'Türkiye'nin resesyona girmesi söz konusu değil'
Bilim Sanayi ve Teknoloji Bakanı Nihat Ergün, ''Türkiye'nin bir resesyona girmesi bugün itibariyle söz konusu değil. Türkiye, hesabını kitabını dünyadaki gelişmeleri de dikkate alarak yapıyor'' dedi.
Bilim, Sanayi ve Teknoloji Bakanı Nihat Ergün, Ekonomi Gazetecileri Derneği'nin (EGD) toplantısında yaptığı konuşmada, TÜBA'yı ünlü akademisyenlerin, bilim adamlarının sadece bireysel çalışma yaptıkları bir yer olmaktan daha organize çalışmalar yaptıkları bir yer olmaya doğru yöneltmek istediklerini söyledi.
Bu nedenle kanununda olmayan iki unsurun oraya konduğunu ifade eden Ergün, şunları kaydetti: ''Enstitüler kurabilmek ve o enstitüleri destekleyebilmek. Amacımız da TÜBİTAK'ta daha çok teknolojik araştırmalara ağırlık vermek TÜBA'da da temel bilimlerdeki araştırmalara ağırlık vermek. TÜBA ve TÜBİTAK arasındaki ilişkiyi de farklı bir şekilde kurgulamak istiyoruz. TÜBA'yı temel bilimler konusundaki araştırmaların aktif unsuru haline getirmek istiyoruz. Bu nedenle de kadrosunu zenginleştirmek gerekiyor. Madem ki temel bilimler, hem fen bilimleri hem de sosyal bilimler konusunda yeni enstitülerin kurulması ve desteklenmesi TÜBA üzerinden olacaktır, o zaman TÜBA'nın hem asli üyeleri hem asosiye üyeleri hem de şeref üyeleri konusunun yeniden ele alınması gerekiyordu. Bu nedenle hem asli üyeler hem asosiye üyeler çeşitlendirilmiş oldu. Mevcut asli ve asosiye üyeler görevlerine devam ediyorlar, onlara ilaveten YÖK'ün bir kontenjanı var, Bakanlar Kurulu da oraya üye verecek.
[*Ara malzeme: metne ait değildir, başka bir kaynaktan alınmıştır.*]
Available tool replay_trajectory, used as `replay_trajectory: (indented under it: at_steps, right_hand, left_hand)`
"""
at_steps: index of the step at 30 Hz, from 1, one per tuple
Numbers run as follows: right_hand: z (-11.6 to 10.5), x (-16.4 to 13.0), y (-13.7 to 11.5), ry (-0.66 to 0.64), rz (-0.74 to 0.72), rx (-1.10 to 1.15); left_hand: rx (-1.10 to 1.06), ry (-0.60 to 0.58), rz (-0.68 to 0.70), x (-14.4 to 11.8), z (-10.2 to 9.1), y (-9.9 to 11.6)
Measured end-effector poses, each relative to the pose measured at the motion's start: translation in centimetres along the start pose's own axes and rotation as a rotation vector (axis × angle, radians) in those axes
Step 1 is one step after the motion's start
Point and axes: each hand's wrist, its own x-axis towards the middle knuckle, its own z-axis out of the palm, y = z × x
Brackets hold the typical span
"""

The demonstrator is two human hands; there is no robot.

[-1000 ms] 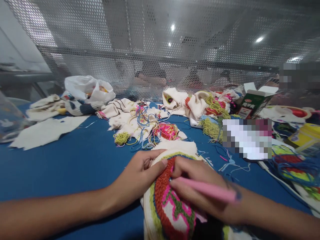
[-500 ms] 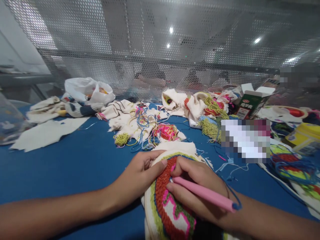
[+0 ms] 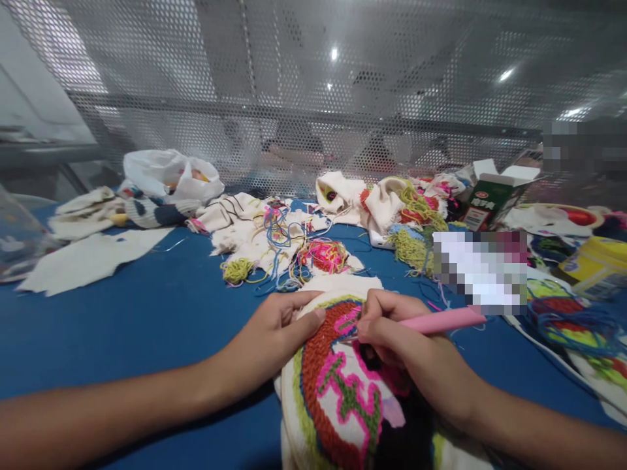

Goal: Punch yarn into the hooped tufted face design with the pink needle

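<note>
An embroidery hoop (image 3: 292, 385) with off-white cloth stands in front of me, worked in looped yarn (image 3: 316, 356): red, with blue, yellow-green, pink, dark green and black areas. My left hand (image 3: 281, 329) is closed on the hoop's upper left edge, thumb on the red stitches and fingers hidden behind. Between the fingers of my right hand (image 3: 406, 333) is a pink punch needle (image 3: 448, 320), its handle pointing right. Its tip is at the cloth beside the red area, below a small pink and green shape. My right hand partly covers the pattern's right side.
A blue tabletop (image 3: 196, 294) carries tangled yarn (image 3: 324, 256), cloth scraps (image 3: 93, 261), a white plastic bag (image 3: 171, 176), a green box (image 3: 494, 202) and a yellow tub (image 3: 600, 264). A white cable (image 3: 543, 352) runs along the right. Behind stands a perforated metal screen (image 3: 294, 72).
My right hand has shifted slightly up and right, and the punch needle's handle has swung up from slanting downward. More of the pattern's middle now shows. My left hand keeps its hold.
</note>
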Motion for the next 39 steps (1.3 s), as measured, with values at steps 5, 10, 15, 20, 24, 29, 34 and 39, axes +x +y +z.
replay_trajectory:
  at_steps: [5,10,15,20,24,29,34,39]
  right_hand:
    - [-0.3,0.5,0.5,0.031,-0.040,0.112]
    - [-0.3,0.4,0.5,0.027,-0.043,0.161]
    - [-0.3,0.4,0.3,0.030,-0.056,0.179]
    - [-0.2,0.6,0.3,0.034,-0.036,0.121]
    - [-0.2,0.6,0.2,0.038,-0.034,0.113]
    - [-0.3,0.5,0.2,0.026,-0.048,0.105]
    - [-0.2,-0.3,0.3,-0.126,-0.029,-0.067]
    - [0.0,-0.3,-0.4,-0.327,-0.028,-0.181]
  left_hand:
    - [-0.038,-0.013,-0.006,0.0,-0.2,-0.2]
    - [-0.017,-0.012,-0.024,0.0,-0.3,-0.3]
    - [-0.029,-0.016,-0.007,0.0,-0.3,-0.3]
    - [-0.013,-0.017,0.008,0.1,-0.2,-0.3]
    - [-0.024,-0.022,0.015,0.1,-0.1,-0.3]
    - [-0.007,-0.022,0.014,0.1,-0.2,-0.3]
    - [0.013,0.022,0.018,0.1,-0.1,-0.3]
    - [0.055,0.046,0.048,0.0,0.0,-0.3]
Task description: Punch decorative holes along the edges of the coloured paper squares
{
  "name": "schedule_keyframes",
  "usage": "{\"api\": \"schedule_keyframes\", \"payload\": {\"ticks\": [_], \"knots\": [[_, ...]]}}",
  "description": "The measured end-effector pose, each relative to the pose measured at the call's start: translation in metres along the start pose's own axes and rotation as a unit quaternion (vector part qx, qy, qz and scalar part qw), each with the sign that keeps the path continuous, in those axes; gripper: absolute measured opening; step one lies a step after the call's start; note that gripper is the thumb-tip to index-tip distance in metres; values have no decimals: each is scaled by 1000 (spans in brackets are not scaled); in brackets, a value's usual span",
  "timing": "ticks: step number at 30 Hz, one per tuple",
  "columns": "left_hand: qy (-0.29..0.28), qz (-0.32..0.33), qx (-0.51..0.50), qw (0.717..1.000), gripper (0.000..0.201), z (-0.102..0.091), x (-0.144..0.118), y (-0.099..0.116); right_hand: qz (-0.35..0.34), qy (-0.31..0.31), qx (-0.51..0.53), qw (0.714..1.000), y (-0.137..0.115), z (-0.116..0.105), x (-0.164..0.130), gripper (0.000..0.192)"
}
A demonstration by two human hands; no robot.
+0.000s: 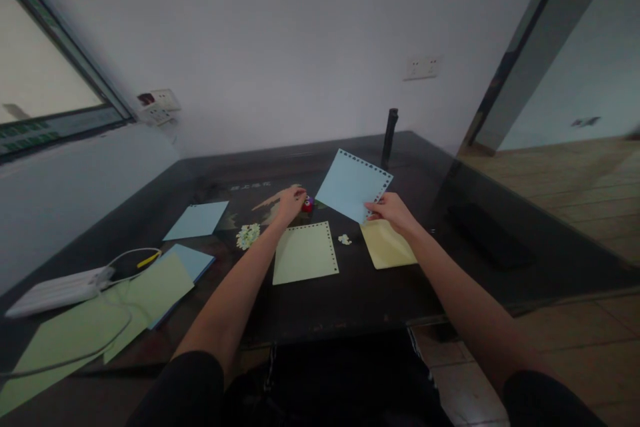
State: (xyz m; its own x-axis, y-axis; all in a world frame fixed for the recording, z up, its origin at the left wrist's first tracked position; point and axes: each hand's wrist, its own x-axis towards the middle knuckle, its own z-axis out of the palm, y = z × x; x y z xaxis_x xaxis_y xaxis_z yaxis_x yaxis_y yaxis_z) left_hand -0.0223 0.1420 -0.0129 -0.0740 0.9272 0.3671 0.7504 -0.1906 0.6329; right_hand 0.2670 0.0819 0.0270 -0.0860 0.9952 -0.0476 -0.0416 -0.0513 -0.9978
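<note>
Dark table (350,307) bears coloured sheets beneath a white wall (300,27).

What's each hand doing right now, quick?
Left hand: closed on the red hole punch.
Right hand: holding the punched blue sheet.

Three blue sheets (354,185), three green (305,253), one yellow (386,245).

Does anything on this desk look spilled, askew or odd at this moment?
Yes. Small paper punchings lie loose on the dark table: a cluster left of the punched green sheet and a smaller clump to its right. The right hand holds a blue sheet perforated along two edges.
</note>
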Motion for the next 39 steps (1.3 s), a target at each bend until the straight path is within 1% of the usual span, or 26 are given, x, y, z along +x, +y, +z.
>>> {"api": "schedule_keyframes", "payload": {"ticks": [2, 5, 7, 10, 14, 18, 21, 25, 26, 28, 30, 33, 36, 39], "knots": [[-18, 0, 18, 1000, 22, 6, -3, 4, 2, 9, 9, 1000, 0, 1, 0, 11], [-18, 1, 70, 997, 28, 11, -13, 9, 2, 14, 18, 1000, 0, 4, 0, 10], [-12, 13, 96, 995, 28, 12, -20, 11, -2, 11, 22, 1000, 0, 4, -1, 9], [-14, 27, 98, 995, 27, 9, -25, 8, -9, 8, 18, 1000, 1, 5, -1, 10], [-26, 41, 74, 996, 29, 2, -29, 2, -13, 6, 8, 1000, 0, 5, -1, 9], [-31, 48, 49, 997, 31, -1, -31, 1, -7, 7, 2, 1000, -1, 6, -3, 8], [-50, 33, 15, 998, 33, -4, -29, -2, -8, 10, 5, 1000, -2, 6, -5, 8], [-47, 1, -50, 998, 34, -16, -26, -15, -11, 14, -2, 1000, -1, 5, -4, 8], [-56, 2, -62, 996, 36, -20, -25, -18, -10, 14, -6, 1000, 0, 5, -4, 8], [-96, 26, -66, 993, 43, -29, -27, -24, -9, 11, -12, 1000, 1, 5, -3, 8], [-128, 58, -42, 989, 50, -35, -29, -25, -8, 8, -15, 1000, 2, 4, -2, 8], [-144, 98, 15, 985, 54, -40, -32, -23, -10, 5, -12, 1000, 2, 3, -3, 9], [-128, 109, 73, 983, 44, -40, -31, -20, -14, 5, -9, 1000, 1, 3, -4, 8], [-104, 84, 110, 985, 35, -40, -30, -21, -18, 4, -12, 1000, 1, 3, -5, 7]]}}
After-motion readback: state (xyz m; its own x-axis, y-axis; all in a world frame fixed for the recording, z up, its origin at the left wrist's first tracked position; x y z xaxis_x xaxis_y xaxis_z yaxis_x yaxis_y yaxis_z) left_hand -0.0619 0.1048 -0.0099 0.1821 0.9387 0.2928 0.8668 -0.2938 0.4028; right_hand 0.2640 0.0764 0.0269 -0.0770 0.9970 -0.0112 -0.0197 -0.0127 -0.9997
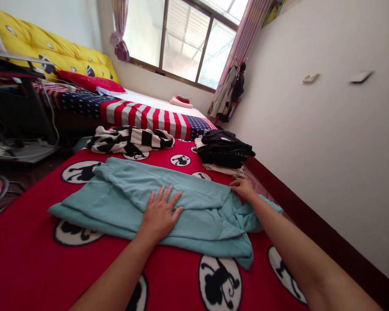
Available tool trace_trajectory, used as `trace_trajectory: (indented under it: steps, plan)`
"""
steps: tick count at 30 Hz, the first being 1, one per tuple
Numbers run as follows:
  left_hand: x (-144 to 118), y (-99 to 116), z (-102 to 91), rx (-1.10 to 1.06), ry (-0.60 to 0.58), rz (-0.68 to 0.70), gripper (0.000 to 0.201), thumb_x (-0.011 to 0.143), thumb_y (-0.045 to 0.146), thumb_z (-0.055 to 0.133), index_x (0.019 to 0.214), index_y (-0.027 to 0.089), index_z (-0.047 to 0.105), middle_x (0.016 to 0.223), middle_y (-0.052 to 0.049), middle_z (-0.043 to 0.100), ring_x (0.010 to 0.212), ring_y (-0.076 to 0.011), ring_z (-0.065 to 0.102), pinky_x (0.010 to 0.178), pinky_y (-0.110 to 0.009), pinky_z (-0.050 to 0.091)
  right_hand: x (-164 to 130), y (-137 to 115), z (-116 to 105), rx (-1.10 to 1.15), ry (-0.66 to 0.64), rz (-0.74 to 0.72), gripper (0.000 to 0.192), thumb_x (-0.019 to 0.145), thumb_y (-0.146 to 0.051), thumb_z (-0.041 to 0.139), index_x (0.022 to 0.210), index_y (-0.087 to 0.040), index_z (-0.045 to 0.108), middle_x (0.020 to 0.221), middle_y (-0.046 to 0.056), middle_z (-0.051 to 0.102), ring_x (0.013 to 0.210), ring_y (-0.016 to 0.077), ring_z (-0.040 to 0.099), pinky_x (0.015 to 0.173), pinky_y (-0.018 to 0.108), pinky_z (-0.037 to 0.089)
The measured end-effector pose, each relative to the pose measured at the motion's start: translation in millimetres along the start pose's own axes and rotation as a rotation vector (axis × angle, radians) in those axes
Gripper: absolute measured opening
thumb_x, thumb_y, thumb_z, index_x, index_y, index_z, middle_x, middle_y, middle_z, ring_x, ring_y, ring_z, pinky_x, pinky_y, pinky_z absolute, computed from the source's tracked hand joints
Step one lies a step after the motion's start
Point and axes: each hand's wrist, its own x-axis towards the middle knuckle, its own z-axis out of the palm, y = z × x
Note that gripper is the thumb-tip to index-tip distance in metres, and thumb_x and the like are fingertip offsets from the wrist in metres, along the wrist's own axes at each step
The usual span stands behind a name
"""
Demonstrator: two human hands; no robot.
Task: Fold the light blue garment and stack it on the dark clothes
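A light teal garment [181, 181], partly folded into a long strip, lies across the red blanket [178, 276]. My left hand [160, 216] rests flat on its middle with the fingers spread. At the garment's right end, my right hand [243, 188] pinches the far edge between thumb and fingers. Loose, bunched cloth of the same garment sticks out beneath and beyond my right wrist. Whether the garment is a shirt or something else cannot be made out.
Behind the garment lie a crumpled black-and-white checked cloth [129, 139] and a stack of dark folded clothes [225, 149]. A bed with a flag-patterned sheet [145, 113] stands farther back. A wall [327, 129] runs along the right, and a desk [19, 99] stands at left.
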Motion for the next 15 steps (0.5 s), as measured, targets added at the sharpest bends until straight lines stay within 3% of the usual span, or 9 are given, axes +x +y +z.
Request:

Bu üyeler, gerçekten bilim adamı ve ulusal ve uluslararası düzeyde kabul görmüş bilim adamı olma ölçüsüne sahip kişilerden oluşacak. Bunların ideolojik bir yaklaşım içinde ele alınması hem mümkün değil hem doğru da değil. Somut ölçü. Bilim adamlığı konusundaki en önemli ölçü ne?... Yayın sayısı, buluş sayısı, patent sayısı vesaire... Bunlar sayılabilir şeylerdir. Bütün bunları sayabiliriz ve kamuoyu ile paylaşabiliriz. Zaten ULAKBİM'de bunlar paylaşılıyor.''
Bilim adamları açısından ideolojik ölçüler koyamayacaklarını, bilimsel ölçülere göre hareket etmek mecburiyetinde olduklarını söyleyen Ergün, onun da yaptığı yayın sayısı, o yayınların değeri ve o yayınların almış olduğu atıflar olduğunu, bunların sayısına göre bir değerlendirme yaptıklarında Türkiye'deki bilim adamlarından, bilimler akademisine üye olacak kişilerin belirlenmesinin çok da zor meseleler olmadığını, herkesin önünde şeffafça halledilebilecek meseleler olduğunu belirtti.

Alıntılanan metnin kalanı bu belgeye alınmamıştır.